Digital audio, 29′05″. Source code
This is really two compositions back to back. The first, 12′00″, is based on a recording at an elementary school. The second, 19′05″, comes from a recording of an outdoor evening party. These were made in Onishi, Gunma, Japan, in the course of an artist’s residency at Shiro Oni Studio, August–September 2017. The piece was exhibited during a regional fall arts festival held in Onishi at the end of September. Visitors were invited to climb a ladder to a lofted storage space in a disused brewery and sit in the dark listening to the piece, which played on loop.
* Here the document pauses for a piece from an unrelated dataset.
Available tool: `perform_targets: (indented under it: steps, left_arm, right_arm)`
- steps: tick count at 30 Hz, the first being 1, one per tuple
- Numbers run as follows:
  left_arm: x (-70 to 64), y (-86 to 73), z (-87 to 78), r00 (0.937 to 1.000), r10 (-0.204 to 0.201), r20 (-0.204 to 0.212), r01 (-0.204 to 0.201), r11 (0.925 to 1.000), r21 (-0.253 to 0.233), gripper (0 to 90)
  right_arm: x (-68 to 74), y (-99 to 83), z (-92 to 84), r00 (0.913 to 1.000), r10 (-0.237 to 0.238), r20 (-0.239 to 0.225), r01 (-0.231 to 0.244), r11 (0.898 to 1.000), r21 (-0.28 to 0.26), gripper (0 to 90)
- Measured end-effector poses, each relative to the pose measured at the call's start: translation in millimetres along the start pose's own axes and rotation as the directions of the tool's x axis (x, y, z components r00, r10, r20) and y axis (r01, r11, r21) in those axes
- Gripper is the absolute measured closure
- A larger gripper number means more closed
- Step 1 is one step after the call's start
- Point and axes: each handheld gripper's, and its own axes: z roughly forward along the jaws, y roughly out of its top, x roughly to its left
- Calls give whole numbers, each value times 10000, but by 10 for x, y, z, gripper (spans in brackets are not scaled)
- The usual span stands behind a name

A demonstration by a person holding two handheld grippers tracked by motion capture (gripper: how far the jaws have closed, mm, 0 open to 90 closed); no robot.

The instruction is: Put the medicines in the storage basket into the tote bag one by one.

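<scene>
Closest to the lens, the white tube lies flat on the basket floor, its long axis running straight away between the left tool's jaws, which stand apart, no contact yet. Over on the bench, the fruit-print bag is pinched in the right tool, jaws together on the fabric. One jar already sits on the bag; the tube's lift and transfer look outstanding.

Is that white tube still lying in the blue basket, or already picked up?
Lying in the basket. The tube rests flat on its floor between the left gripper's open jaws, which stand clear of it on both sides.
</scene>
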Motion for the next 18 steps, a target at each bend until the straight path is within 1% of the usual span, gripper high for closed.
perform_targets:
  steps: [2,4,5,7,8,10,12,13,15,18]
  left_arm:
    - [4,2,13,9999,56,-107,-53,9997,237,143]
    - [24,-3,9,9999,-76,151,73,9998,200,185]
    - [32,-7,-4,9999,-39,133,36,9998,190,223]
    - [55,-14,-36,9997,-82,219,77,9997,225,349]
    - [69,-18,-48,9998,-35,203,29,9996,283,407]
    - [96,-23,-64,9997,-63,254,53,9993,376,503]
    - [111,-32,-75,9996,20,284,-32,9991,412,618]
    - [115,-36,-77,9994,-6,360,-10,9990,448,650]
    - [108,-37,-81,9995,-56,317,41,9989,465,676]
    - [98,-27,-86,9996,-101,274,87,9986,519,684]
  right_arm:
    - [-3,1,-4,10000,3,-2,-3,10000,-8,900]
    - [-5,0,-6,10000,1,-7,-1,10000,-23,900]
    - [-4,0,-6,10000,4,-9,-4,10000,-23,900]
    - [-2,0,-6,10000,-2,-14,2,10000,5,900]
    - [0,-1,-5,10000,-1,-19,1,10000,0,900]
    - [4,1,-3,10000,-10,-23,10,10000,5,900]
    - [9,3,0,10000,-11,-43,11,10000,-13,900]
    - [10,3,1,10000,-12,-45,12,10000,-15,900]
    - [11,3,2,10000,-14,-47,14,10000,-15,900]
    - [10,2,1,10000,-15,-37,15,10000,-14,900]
I started by making field recordings using a Sony PCM-M10 with the onboard microphones. Then I sliced the recordings into overlapping segments a half-second long and extracted from each segment a large number of features describing the spectral envelope of the sound. Next I reinterpreted these features using a family of statistical learning techniques known as manifold learning. Finally I reassembled the segments in a new sequence according to where they fell on the manifold. If you sit and listen for five or ten minutes you’ll hear a subtle but definite change in the quality of the sound.
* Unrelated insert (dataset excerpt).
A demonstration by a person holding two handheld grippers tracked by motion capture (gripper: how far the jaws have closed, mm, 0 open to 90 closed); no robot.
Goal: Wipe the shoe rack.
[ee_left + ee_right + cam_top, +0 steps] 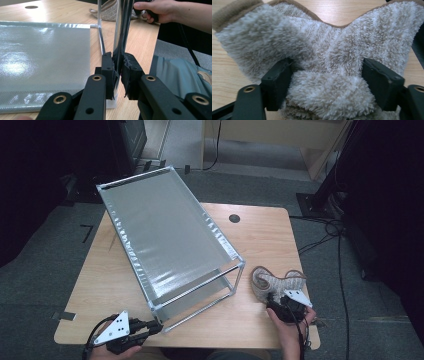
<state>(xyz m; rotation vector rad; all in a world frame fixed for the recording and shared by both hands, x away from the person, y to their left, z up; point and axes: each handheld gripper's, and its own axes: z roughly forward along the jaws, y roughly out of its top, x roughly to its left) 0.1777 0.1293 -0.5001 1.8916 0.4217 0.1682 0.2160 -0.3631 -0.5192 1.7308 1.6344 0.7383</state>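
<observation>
We log a fleece slipper [324, 62] lying between our right gripper's [327, 82] parted jaws, while our left gripper [119, 72] is clamped on the metal rack's [170, 240] corner post.

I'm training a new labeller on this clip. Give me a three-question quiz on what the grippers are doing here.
1. True or false: the left gripper is clamped on a post of the rack.
2. What lies between the right gripper's jaws? A) a cable B) a fleece cloth C) nothing
3. Fill in: the cloth lies on the ____, beside the rack.

Key: 1 true; 2 B; 3 table.
</observation>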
For nerds. Sources were sampled at 48/24. Shingles of 500ms stepped at 250ms were analyzed to recover mel frequency cepstral coefficients and spectral flatnesses. The feature space comprised the first four central moments (arithmetic mean, variance, skewness, and kurtosis) of the first 13 MFCCs, along with the first four central moments of the first and second derivatives of the MFCCs, together with the first four central moments of the spectral flatness for binary-log fbands. This made for a feature space of cardinality 180. I experimented with a variety of locally linear embedding strategies before concluding that vanilla PCA yielded the best-sounding results, i.e., those that best allowed listeners to detect a trend in timbre over the course of the composition. The feature space strategy was inspired by Dupont and Ravet, “Improved audio classification using a novel non-linear dimensionality reduction ensemble approach.” Unlike Dupont and Ravet, I did not use t-SNE, in part because while it is well suited to categorical classification it does a poor job preserving neighborness. For details on filtering and justification of embedding strategy see the source code.